### EXERCISE BRIEF
Your answer should be one number, the count of lines in the records that carry the string "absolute".

[Records drawn from a dataset]
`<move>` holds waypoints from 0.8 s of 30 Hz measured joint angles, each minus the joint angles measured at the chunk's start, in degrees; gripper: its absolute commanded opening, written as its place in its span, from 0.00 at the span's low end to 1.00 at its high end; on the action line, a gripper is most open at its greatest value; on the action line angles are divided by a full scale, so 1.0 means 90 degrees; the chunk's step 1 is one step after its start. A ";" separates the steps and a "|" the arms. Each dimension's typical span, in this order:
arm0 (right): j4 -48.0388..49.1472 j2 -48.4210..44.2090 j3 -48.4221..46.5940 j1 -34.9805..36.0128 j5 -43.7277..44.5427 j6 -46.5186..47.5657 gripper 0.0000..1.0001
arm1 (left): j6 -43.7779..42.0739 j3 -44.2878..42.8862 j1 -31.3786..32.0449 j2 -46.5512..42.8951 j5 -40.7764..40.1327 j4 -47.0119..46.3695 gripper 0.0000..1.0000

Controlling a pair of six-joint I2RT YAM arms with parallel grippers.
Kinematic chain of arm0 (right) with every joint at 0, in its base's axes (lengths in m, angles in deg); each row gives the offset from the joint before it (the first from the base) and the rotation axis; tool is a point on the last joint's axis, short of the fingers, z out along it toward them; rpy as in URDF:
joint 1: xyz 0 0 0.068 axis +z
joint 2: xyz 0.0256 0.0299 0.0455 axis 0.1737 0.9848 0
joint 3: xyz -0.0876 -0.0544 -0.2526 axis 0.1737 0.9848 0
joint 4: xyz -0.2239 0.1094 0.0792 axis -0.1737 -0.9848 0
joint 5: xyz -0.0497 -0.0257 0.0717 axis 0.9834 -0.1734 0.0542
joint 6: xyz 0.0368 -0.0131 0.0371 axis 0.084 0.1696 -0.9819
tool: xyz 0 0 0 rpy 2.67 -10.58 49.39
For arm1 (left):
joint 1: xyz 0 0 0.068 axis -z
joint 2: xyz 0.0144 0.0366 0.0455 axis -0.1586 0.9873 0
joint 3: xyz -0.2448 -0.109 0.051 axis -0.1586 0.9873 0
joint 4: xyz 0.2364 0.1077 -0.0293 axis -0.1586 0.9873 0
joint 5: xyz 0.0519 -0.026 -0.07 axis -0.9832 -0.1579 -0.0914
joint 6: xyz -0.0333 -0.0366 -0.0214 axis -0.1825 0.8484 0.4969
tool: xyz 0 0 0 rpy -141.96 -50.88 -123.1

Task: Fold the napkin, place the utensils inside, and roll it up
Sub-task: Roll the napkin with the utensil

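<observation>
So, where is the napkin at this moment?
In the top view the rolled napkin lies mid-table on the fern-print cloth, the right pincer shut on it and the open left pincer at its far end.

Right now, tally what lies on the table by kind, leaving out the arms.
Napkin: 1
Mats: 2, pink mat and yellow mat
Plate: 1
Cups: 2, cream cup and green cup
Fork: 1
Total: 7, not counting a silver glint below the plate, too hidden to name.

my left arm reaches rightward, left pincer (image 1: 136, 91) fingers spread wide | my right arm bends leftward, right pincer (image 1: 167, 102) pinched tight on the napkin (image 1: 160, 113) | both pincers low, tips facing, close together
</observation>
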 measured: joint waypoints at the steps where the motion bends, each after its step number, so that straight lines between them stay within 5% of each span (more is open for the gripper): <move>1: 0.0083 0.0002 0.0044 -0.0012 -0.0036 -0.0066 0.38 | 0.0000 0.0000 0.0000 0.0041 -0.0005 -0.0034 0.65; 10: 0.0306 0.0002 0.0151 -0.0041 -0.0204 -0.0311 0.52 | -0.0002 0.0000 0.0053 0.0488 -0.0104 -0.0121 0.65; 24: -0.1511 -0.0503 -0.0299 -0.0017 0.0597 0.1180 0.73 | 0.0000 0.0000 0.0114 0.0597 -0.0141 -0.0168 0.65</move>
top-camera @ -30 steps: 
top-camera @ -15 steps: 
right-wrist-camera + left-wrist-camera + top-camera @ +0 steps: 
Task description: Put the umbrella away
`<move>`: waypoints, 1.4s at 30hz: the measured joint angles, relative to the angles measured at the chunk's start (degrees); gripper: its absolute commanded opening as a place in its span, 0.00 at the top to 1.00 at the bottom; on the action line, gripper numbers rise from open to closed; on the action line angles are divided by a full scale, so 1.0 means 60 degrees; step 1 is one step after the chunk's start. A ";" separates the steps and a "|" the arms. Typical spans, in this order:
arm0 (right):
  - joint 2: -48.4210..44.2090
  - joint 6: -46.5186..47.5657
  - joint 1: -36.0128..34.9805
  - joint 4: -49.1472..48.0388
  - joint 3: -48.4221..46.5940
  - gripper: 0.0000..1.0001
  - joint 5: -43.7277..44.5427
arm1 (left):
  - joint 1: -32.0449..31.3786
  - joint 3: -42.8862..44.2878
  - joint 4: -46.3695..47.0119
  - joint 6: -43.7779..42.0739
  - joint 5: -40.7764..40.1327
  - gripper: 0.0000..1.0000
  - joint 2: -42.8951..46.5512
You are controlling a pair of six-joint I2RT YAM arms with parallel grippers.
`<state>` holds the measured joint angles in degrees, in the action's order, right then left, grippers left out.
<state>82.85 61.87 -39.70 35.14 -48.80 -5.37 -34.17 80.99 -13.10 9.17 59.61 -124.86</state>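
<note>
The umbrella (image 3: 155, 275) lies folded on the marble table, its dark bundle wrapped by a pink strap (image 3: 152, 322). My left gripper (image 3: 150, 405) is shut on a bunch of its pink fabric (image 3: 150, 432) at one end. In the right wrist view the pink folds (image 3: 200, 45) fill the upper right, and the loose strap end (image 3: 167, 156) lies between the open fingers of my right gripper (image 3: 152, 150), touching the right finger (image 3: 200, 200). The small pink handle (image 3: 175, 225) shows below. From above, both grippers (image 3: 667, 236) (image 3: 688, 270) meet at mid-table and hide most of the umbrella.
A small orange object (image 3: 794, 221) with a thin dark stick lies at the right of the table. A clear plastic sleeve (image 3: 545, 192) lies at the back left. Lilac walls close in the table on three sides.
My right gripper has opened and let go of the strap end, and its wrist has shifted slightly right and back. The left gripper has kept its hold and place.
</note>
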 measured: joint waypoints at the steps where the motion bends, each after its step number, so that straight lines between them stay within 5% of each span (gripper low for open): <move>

### SOLUTION FOR THIS TASK
2